BoostMVSNeRFs

BoostMVSNeRFs
Boosting MVS-based NeRFs to Generalizable View Synthesis in Large-scale Scenes

Chin-Yang Lin ¹
Yu-Lun Liu ¹

¹National Yang Ming Chiao Tung University, ²National Taiwan University, * equal contribution

SIGGRAPH 2024

Abstract

While Neural Radiance Fields (NeRFs) have demonstrated exceptional quality, their protracted training duration remains a limitation. Generalizable and MVS-based NeRFs, although capable of mitigating training time, often incur tradeoffs in quality. This paper presents a novel approach called BoostMVSNeRFs to enhance the rendering quality of MVS-based NeRFs in large-scale scenes. We first identify limitations in MVS-based NeRF methods, such as restricted viewport coverage and artifacts due to limited input views. Then, we address these limitations by proposing a new method that selects and combines multiple cost volumes during volume rendering. Our method does not require training and can adapt to any MVS-based NeRF methods in a feed-forward fashion to improve rendering quality. Furthermore, our approach is also end-to-end trainable, allowing fine-tuning on specific scenes. We demonstrate the effectiveness of this method through experiments on large-scale datasets, showing significant improvements in rendering quality, particularly in large-scale scenes with free camera trajectories and unbounded outdoor scenarios.

BoostMVSNeRFs

Our BoostMVSNeRFs enhances the novel view synthesis quality of MVS-based NeRFs in large-scale scenes. MVS-based NeRF methods often suffer from (a) limited viewport coverage from novel views or (b) artifacts due to limited input views for constructing cost volumes. (c) These drawbacks cannot be resolved even by per-scene fine-tuning. Our approach selects those cost volumes that contribute the most to the novel view and combines multiple selected cost volumes with volume rendering. (d, e) Our method does not require any training and is compatible with existing MVS-based NeRFs in a feed-forward fashion to improve the rendering quality. (f) The scene can be further fine-tuned as our method supports end-to-end fine-tuning.

Video

BoostMVSNeRFs outperforms Generalizable and Per-scene Optimization NeRFs

RGB Depth

Baseline method (left) vs BoostMVSNeRFs (right).

Combined Rendering

Using a single cost volume, as in traditional MVS-based NeRFs, often introduces padding artifacts or incorrect geometry, as indicated by the red dashed circles. Our method warps selected cost volumes to the novel view's frustum and applies 3D visibility scores m_j as weights to blend multiple cost volumes during volume rendering. Combined rendering provides broader viewport coverage and combines information from multiple cost volumes, leading to improved image synthesis and alleviating artifacts.

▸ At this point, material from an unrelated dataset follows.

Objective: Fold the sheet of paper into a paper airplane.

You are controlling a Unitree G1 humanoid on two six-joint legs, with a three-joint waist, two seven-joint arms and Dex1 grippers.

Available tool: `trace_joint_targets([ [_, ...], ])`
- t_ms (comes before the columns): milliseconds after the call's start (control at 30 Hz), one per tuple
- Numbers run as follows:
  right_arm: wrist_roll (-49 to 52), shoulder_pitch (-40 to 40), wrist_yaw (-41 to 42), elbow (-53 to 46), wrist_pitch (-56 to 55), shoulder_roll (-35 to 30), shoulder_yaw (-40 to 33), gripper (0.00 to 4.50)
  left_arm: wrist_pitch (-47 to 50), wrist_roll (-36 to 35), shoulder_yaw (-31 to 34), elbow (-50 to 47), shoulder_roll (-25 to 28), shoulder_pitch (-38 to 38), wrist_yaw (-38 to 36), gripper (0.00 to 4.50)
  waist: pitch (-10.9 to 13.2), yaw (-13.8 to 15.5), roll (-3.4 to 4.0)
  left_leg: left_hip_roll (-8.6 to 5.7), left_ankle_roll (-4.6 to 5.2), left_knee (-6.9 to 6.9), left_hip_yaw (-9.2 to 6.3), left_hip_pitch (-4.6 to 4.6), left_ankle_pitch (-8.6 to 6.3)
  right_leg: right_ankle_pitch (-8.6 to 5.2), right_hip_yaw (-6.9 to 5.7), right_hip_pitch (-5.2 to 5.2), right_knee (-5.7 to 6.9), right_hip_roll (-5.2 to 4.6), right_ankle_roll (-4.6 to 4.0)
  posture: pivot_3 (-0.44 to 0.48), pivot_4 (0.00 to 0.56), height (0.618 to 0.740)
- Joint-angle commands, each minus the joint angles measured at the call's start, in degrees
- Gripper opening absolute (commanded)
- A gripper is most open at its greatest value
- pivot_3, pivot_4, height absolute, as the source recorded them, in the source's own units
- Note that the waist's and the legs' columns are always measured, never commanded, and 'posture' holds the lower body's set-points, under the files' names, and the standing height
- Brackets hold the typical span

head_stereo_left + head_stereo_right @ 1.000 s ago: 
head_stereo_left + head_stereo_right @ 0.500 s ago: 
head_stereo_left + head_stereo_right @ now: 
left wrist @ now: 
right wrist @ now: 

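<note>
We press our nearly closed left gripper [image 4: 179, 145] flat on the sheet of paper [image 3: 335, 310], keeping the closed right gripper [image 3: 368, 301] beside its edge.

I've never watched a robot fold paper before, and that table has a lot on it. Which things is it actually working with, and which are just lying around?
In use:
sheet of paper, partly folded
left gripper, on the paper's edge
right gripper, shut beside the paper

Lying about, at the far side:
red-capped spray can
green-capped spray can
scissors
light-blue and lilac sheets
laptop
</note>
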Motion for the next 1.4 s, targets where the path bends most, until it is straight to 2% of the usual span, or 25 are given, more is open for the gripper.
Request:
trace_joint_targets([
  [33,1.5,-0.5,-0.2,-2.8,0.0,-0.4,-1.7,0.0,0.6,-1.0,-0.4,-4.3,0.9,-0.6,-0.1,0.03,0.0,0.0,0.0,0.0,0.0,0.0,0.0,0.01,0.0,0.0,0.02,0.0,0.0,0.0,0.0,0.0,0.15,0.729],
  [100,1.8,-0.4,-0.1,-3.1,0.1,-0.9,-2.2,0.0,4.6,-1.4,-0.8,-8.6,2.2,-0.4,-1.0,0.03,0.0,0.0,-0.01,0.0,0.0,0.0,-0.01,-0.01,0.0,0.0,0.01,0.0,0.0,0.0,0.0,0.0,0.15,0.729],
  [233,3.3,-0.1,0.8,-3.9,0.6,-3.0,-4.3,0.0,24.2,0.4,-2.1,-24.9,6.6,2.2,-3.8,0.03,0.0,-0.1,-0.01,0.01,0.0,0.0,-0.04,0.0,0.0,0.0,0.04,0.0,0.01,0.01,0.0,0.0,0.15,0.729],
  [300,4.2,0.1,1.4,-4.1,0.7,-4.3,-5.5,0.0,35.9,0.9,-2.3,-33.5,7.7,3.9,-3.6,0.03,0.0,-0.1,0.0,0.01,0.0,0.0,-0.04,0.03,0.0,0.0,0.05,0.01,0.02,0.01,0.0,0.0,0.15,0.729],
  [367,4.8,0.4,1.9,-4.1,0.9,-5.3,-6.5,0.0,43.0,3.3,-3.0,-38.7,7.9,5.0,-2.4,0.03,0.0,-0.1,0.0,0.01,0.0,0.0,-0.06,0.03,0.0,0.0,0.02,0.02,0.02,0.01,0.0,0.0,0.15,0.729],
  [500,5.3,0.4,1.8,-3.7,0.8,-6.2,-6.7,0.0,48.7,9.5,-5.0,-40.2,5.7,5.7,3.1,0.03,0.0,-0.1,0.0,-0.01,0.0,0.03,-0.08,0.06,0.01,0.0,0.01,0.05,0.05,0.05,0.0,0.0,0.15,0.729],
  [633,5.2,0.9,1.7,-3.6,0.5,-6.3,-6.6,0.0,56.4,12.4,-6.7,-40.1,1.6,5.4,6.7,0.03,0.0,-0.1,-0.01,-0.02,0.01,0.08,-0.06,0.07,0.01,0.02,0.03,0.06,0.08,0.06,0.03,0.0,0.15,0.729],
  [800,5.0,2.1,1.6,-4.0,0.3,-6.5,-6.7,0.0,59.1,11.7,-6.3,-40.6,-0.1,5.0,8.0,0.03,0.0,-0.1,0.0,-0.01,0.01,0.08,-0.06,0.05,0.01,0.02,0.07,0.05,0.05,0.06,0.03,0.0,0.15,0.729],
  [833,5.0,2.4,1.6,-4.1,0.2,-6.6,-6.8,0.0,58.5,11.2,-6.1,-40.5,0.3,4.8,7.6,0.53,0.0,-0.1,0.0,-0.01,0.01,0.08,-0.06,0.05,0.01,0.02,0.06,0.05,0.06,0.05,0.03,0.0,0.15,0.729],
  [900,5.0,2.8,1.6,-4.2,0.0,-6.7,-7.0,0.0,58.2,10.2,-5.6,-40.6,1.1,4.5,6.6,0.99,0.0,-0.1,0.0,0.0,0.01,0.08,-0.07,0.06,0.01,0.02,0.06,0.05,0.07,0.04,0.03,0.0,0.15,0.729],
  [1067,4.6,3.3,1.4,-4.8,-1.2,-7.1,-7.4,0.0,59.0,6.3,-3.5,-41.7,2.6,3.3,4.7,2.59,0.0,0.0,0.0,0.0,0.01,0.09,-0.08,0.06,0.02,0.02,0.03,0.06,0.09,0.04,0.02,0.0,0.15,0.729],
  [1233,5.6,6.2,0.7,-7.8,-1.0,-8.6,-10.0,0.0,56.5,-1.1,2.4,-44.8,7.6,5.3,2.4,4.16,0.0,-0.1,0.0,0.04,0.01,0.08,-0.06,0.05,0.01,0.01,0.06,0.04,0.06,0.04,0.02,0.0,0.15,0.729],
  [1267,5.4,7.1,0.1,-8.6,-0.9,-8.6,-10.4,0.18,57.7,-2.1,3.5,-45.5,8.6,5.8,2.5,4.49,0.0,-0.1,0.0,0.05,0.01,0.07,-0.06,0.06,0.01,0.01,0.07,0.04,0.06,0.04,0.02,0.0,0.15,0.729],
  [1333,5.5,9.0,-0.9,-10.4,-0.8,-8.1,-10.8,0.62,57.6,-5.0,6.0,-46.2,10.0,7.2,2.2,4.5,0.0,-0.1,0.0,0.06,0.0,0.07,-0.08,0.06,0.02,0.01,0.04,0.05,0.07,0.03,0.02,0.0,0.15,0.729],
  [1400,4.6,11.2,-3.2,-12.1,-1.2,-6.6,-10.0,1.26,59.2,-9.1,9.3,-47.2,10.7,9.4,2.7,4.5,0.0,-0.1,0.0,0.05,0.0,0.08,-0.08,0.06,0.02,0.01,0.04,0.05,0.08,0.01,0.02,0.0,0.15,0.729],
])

3D visibility scores and 2D visibility masks

For a novel view, depth distribution is estimated from three input views, from which 3D points are sampled and projected onto each view to determine visibility. These projections yield 3D visibility scores m_j, normalized across the views, and are subsequently volume rendered into a 2D visibility mask M^2D. This mask highlights the contribution of each input view to the cost volume and guides the rendering process, aiding in the selection of input views that optimize rendering quality and field of view coverage.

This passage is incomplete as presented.